Tonga’s cabinet has rejected an attempt by the Pacific island country’s king to sack the defense and foreign affairs ministers as unconstitutional and has continued with government business including hosting visiting officials.

King Tupou VI last week withdrew his confidence in Prime Minister Siaosi Sovaleni, in his capacity as defense minister, and also ordered the dismissal of the foreign affairs minister, setting up a possible conflict with the government.

The legal opinion of Tonga’s attorney-general is that Tupou VI’s decision, which was conveyed in a letter by his council of advisors, was “contrary” to Tonga’s constitution, the Cabinet said in a statement it released Tuesday evening.

“Moreover, the current legal advice was consistent with all past advice on the same issue, sent from the Attorney General’s office to the Palace Office,” the statement said. The Cabinet has decided to convey the legal advice to the Palace by letter, it said.

Tonga’s constitution says that cabinet ministers can be removed by the king on the prime minister’s recommendation or a vote of no confidence in Parliament in the case of the prime minister. Tonga, home to about 100,000 people, is the only Pacific island nation to have a constitutional monarch.

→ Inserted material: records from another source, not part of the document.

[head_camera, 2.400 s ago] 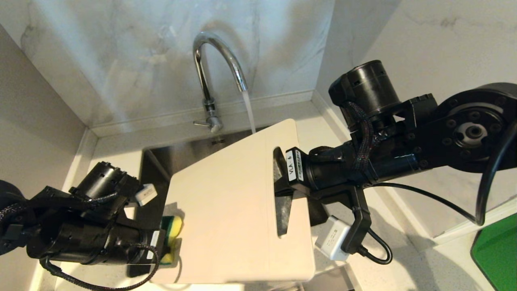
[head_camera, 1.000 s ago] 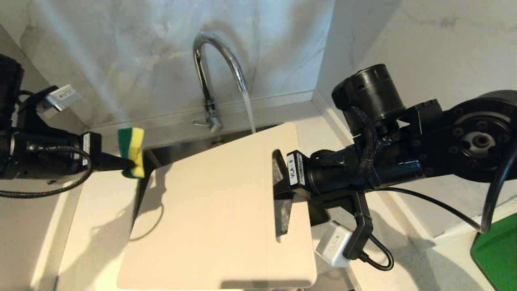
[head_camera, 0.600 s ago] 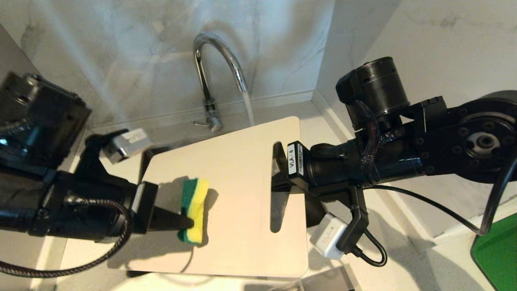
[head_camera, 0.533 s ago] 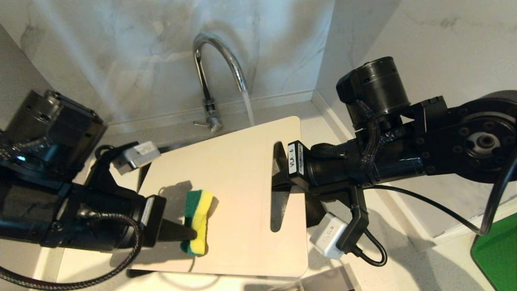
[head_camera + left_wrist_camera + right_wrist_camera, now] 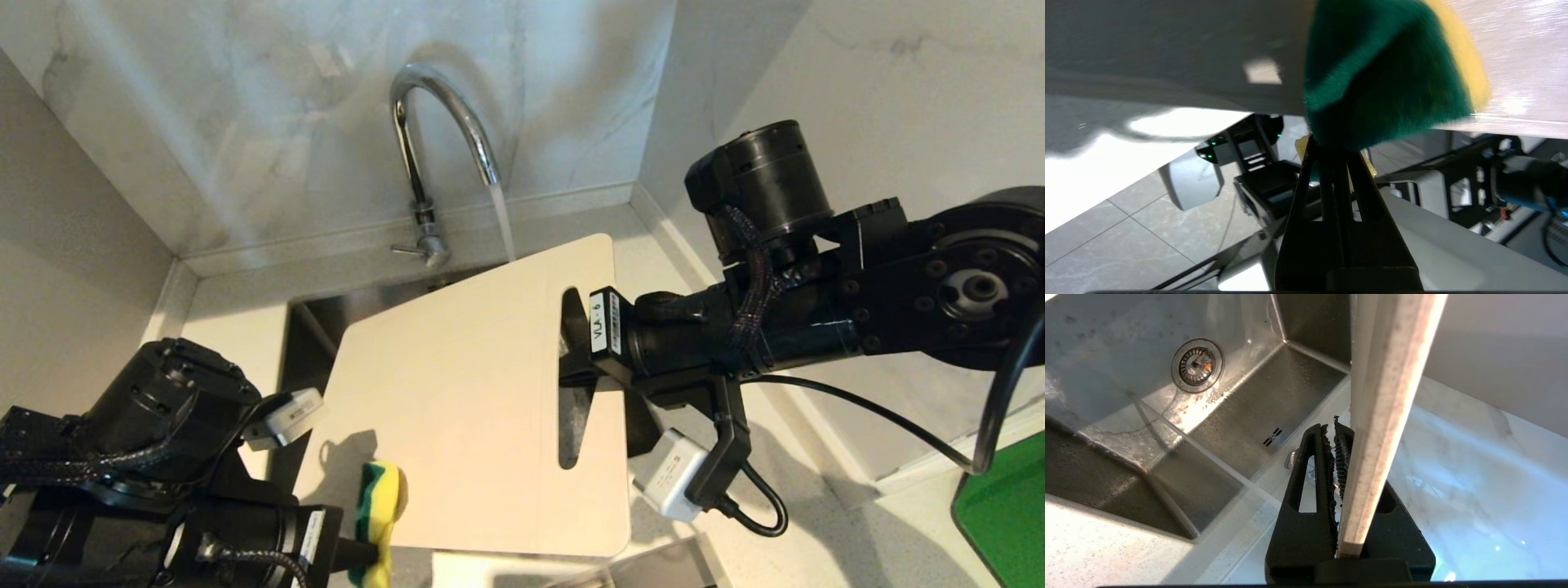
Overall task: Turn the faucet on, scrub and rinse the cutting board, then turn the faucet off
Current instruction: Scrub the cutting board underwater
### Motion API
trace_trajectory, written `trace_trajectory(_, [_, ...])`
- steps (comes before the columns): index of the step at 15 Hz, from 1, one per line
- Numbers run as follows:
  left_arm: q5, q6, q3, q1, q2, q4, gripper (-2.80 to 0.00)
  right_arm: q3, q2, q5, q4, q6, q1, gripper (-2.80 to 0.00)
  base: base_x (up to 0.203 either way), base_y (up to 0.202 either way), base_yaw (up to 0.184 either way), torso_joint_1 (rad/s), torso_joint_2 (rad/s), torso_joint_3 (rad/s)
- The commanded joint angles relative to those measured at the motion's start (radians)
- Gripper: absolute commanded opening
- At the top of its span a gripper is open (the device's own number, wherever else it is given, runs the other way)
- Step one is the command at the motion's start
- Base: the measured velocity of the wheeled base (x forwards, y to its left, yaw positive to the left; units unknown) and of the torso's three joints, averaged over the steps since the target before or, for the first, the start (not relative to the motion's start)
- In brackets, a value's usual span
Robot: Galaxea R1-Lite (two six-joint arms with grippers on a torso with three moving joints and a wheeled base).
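Observation:
The chrome faucet [image 5: 441,122] runs, and its stream [image 5: 504,220] falls at the far edge of the cream cutting board [image 5: 465,408], which is held tilted over the sink. My right gripper [image 5: 571,367] is shut on the board at its handle slot. In the right wrist view the board [image 5: 1388,396] shows edge-on between the right gripper's [image 5: 1339,457] black fingers. My left gripper [image 5: 371,557] is at the lower left, shut on a green and yellow sponge [image 5: 380,510] that sits at the board's near left corner. The sponge [image 5: 1384,69] fills the left wrist view above the closed left gripper [image 5: 1333,151].
The steel sink [image 5: 1274,396] with its drain [image 5: 1197,365] lies below the board. The faucet's small lever [image 5: 406,249] points left. Marble walls close in behind and to the right. A bright green flat object [image 5: 1000,514] lies on the counter at far right.
My left arm carried the sponge from left of the sink onto the board's middle, then pulled it down toward the near left corner. The right gripper kept its hold while the board shifted slightly.

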Motion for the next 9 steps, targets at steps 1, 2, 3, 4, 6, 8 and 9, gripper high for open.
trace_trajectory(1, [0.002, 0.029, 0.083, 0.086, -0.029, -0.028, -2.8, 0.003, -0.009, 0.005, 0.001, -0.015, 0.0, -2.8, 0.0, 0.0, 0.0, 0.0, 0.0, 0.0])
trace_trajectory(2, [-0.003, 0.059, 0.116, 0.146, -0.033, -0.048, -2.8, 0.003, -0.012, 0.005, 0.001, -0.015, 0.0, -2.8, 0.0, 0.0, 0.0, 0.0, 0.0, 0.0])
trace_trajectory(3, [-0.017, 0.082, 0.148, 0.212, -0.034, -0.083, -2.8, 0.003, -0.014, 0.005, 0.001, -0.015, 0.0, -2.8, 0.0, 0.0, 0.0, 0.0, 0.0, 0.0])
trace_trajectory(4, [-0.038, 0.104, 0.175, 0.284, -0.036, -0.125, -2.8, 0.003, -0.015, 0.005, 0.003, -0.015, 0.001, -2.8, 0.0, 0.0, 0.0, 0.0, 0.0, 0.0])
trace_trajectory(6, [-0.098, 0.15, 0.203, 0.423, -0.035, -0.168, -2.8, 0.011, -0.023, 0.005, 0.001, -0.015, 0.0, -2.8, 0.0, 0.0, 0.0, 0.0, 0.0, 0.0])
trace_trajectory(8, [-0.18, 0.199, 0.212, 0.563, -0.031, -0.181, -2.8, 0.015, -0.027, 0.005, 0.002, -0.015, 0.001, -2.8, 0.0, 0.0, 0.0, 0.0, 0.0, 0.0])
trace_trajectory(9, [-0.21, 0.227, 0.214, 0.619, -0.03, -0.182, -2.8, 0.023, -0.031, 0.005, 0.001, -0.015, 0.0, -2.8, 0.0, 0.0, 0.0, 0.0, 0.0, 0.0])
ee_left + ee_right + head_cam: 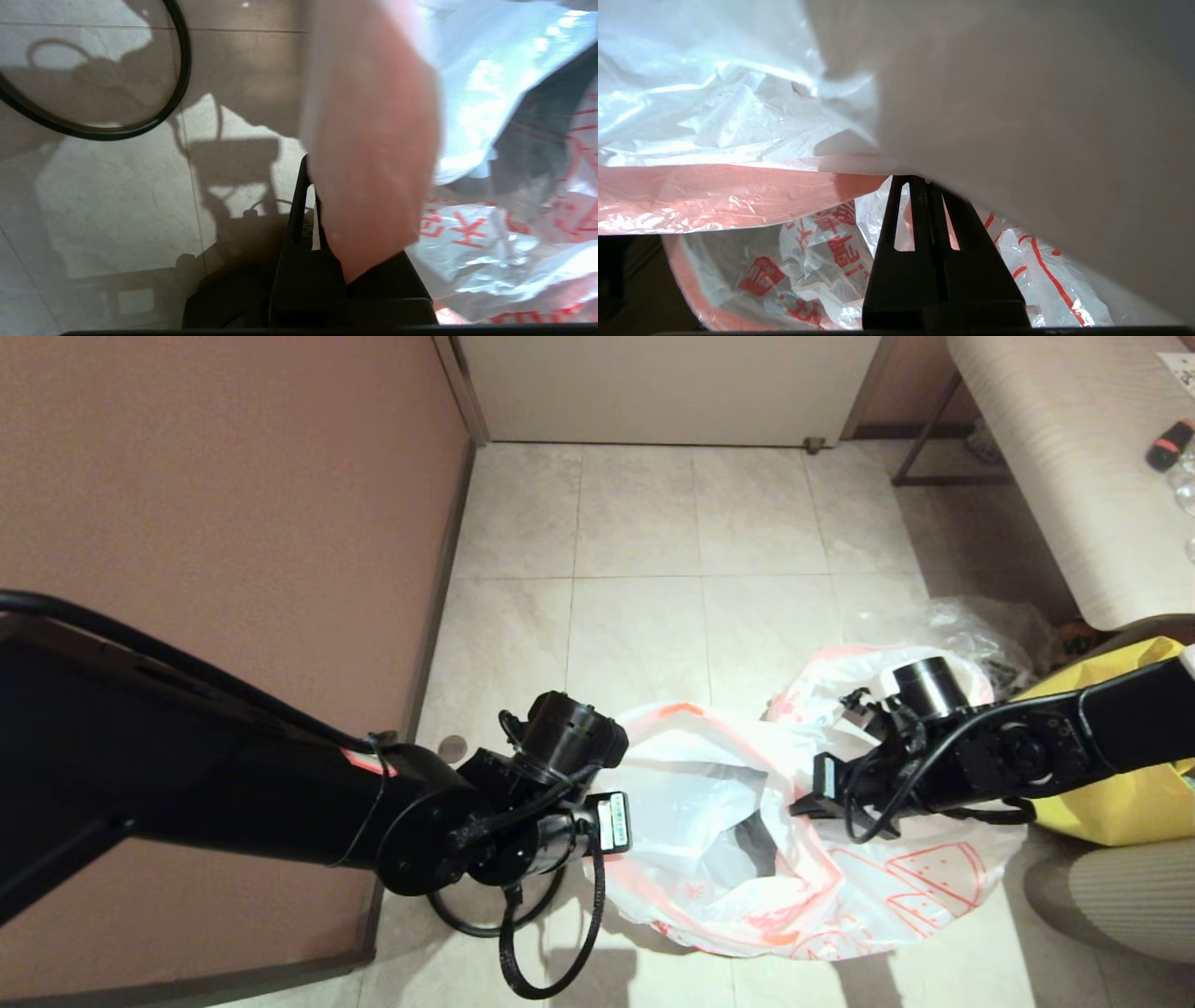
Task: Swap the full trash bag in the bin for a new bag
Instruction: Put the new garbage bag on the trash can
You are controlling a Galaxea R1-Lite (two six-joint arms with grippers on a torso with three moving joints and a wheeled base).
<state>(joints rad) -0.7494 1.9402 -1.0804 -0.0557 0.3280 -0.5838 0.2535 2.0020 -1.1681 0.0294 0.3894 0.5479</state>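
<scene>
The new bag [691,803] is thin white film with a pink rim and red print, and it hangs spread between my two grippers low over the tiled floor. My left gripper [607,854] is shut on its pink rim band [373,140] at the bag's left side. On the bag's right side my right gripper [805,803] is shut on the rim [738,196], with film draped over its fingertips. A dark patch [754,847] shows inside the bag's open mouth; I cannot tell whether it is the bin. The full trash bag is not recognisable in any view.
A crumpled clear bag [971,625] lies behind the right arm. A big yellow bag [1120,803] stands at the right, below a pale bench [1074,476]. A brown wall [233,523] runs along the left. Bare tiles [653,569] lie ahead.
</scene>
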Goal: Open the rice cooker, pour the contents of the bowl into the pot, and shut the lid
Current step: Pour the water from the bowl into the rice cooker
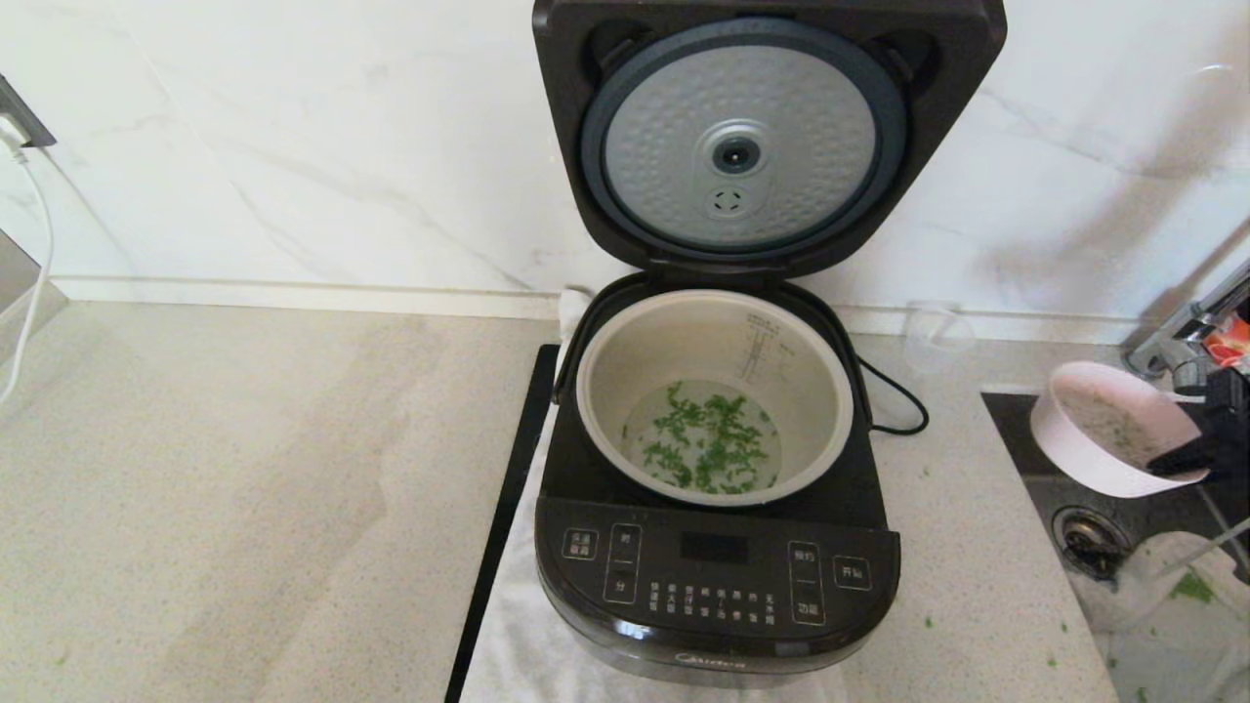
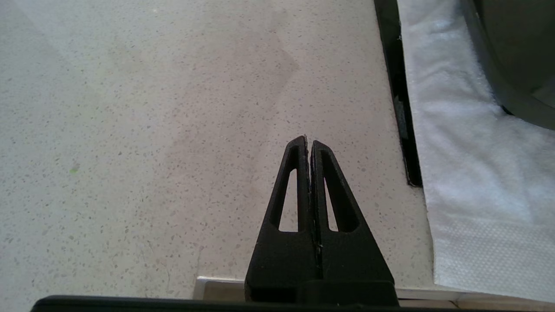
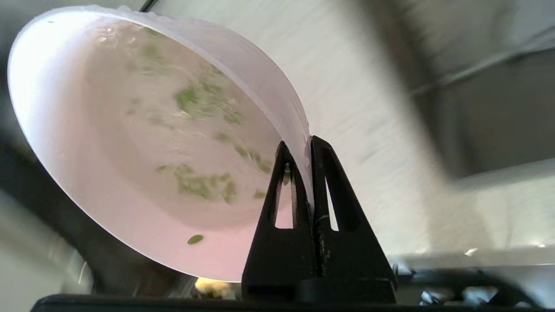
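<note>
Over the sink (image 1: pixel 1123 508), the right tool (image 3: pixel 308 143) pinches the bowl (image 3: pixel 143 143) rim, fully closed.

a domestic kitchen. a speckled stone countertop (image 1: pixel 244 488) meets a white marble-veined backsplash (image 1: pixel 293 146); a midea rice cooker (image 1: pixel 718 576) stands on it on a white cloth (image 2: pixel 472 182), cord trailing behind. at right, a recessed sink (image 1: pixel 1104 547) with drain strainer (image 1: pixel 1084 537) and what appears to be a chrome tap (image 1: pixel 1187 327), partly cut off. green scraps dot the counter.
</note>
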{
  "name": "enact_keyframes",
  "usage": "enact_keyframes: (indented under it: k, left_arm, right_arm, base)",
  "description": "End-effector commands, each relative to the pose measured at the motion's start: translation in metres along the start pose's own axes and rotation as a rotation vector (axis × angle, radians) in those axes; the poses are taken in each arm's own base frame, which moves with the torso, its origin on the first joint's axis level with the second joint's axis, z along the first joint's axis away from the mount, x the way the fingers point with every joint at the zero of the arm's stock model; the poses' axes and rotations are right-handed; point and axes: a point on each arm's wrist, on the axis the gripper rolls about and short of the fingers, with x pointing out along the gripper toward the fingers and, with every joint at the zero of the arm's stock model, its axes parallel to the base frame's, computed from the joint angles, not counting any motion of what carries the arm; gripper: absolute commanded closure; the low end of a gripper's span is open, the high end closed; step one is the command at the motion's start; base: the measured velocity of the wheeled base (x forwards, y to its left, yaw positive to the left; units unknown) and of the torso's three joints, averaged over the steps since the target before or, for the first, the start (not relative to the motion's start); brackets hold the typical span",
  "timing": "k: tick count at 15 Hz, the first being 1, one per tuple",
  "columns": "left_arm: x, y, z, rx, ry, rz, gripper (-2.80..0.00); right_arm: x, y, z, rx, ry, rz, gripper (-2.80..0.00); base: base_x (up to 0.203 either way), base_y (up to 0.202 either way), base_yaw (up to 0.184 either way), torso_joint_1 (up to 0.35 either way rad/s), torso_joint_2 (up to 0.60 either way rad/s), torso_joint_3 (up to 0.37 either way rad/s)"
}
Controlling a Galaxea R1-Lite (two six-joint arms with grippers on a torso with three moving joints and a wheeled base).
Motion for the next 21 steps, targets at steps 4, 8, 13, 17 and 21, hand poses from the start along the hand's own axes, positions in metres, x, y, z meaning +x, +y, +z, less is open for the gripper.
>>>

Prime Minister of Tonga Siaosi Sovaleni arrives to address the 77th session of the United Nations General Assembly in New York on Sept. 23, 2022. [AP]

Tonga in 2010 amended its constitution to remove many of the monarchy’s powers and allowed elections after more than 150 years of royal rule, a change that occurred with the cooperation of the monarch at the time, Tupou V.

Some analysts have said the reforms were incomplete as the monarch, defined as a sacred person in Tonga’s constitution, retains significant authority such as a veto over government legislation. About a third of Parliament’s members are nobles elected by the small group of Tongans who have noble titles.

The shift of powers to an elected Cabinet followed riots in 2006 that devastated the capital Nuku’alofa and were sparked by frustration at lack of economic and democratic progress. Chinese-owned businesses were a particular target during the unrest.  

The friction between the palace and the elected government coincided with a visit to Tonga by New Zealand’s foreign affairs minister and its Pacific minister. 

The Cabinet’s statement said that Sovaleni, who is overseas, had reiterated his confidence in the foreign affairs minister, Fekita ‘Utoikamanu, and that she would welcome and hold official meetings with the New Zealand officials.

‘Utoikamanu, Tonga’s only female cabinet minister, is one of four ministers who can be nominated by the prime minister without being an elected representative. 

Until about 2014, the foreign minister had been a male noble or member of the royal family. Tonga’s constitution empowers the king to make treaties with other nations.

Opposition member of parliament Piveni Piukala said it seemed the monarch had “overstepped.” 

However, a letter from Tupou VI’s Privy Council has less weight than a letter signed by the king himself, he said.

“I don’t see any good that will come out from fighting the king head on,” he said in a radio interview with Australian broadcaster ABC.